Misconstruction of visa criteria

12                  The appellant’s argument involved two interrelated points.  One of the requirements for the permanent visa is that the applicant is the holder of a provisional visa.  Therefore, it was said, although the Tribunal had to consider other criteria as at the time of its decision, it should not have “re-agitated” the issue whether at the time of the grant of the provisional visa the criteria for the grant of that visa were or were not satisfied.  In effect, the Tribunal should have proceeded on the basis that when the provisional visa was granted the appellant was a “spouse” of the sponsoring spouse, that is to say they were in a “married relationship” as defined in reg 1.15A.  The Tribunal failed to identify the point in time at which the married relationship had to exist.

13                  It seemed implicit in counsel’s argument that the grant of the provisional visa created some kind of presumption and that the Tribunal could only refuse the permanent visa if it was satisfied that what was a genuine married relationship had ceased by the time of the death of the sponsoring spouse.
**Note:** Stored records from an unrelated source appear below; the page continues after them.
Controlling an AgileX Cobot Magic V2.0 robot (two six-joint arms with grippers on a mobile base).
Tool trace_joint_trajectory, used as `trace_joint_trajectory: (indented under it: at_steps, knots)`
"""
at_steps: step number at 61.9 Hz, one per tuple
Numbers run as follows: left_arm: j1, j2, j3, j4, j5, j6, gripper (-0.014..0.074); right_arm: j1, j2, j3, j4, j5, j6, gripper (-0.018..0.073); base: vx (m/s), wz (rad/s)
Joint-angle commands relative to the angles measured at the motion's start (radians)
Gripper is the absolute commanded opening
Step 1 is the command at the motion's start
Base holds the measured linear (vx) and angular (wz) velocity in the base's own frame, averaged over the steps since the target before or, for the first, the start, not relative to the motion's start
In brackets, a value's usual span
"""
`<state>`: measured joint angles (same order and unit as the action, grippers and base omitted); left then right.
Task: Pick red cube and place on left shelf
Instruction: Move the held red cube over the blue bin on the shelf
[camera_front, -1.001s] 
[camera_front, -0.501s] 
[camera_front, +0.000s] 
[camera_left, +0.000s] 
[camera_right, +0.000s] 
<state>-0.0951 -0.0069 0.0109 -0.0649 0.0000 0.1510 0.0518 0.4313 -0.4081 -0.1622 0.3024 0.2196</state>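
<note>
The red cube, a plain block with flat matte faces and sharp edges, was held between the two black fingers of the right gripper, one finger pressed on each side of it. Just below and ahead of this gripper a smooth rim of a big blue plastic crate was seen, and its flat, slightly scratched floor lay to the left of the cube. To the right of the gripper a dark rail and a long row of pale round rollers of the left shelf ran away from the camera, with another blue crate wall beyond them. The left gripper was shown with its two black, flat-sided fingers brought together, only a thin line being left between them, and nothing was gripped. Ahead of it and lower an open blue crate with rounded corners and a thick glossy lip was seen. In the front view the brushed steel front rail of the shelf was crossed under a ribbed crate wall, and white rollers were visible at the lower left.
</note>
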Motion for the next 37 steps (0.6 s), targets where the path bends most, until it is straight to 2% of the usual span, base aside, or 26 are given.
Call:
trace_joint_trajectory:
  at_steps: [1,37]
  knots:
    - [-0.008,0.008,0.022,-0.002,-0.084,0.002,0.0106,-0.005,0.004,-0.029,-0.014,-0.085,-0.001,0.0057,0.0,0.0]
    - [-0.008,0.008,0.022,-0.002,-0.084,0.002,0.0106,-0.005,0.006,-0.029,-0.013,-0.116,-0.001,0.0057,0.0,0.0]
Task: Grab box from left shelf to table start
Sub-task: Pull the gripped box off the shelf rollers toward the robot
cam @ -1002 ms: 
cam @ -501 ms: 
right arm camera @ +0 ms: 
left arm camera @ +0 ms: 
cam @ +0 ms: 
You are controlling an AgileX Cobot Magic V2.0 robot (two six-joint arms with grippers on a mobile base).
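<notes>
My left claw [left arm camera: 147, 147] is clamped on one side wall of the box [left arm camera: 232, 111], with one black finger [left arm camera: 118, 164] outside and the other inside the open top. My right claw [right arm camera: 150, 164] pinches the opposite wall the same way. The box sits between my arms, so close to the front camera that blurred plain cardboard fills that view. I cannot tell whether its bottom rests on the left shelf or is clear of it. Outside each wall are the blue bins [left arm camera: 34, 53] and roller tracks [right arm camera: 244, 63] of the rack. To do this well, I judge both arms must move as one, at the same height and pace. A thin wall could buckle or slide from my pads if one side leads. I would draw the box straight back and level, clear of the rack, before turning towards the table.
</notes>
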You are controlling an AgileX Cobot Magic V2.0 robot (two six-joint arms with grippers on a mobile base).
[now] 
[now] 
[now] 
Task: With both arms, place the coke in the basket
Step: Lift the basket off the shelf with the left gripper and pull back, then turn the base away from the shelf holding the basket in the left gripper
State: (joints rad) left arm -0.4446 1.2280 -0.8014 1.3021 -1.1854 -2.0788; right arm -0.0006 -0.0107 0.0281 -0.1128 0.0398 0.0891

14                  As Phipps FM pointed out in the analogous case of Ho v Minister for Immigration and Multicultural Affairs [2006] FMCA 1285 at [28], the Tribunal may have, and often will have, different and additional evidence bearing on the parties’ relationship at the time of the grant of the permanent visa.  It must make its own assessment of that evidence.  There is no basis in the regulations for saying that it must accept as correct a previous decision based on different evidence.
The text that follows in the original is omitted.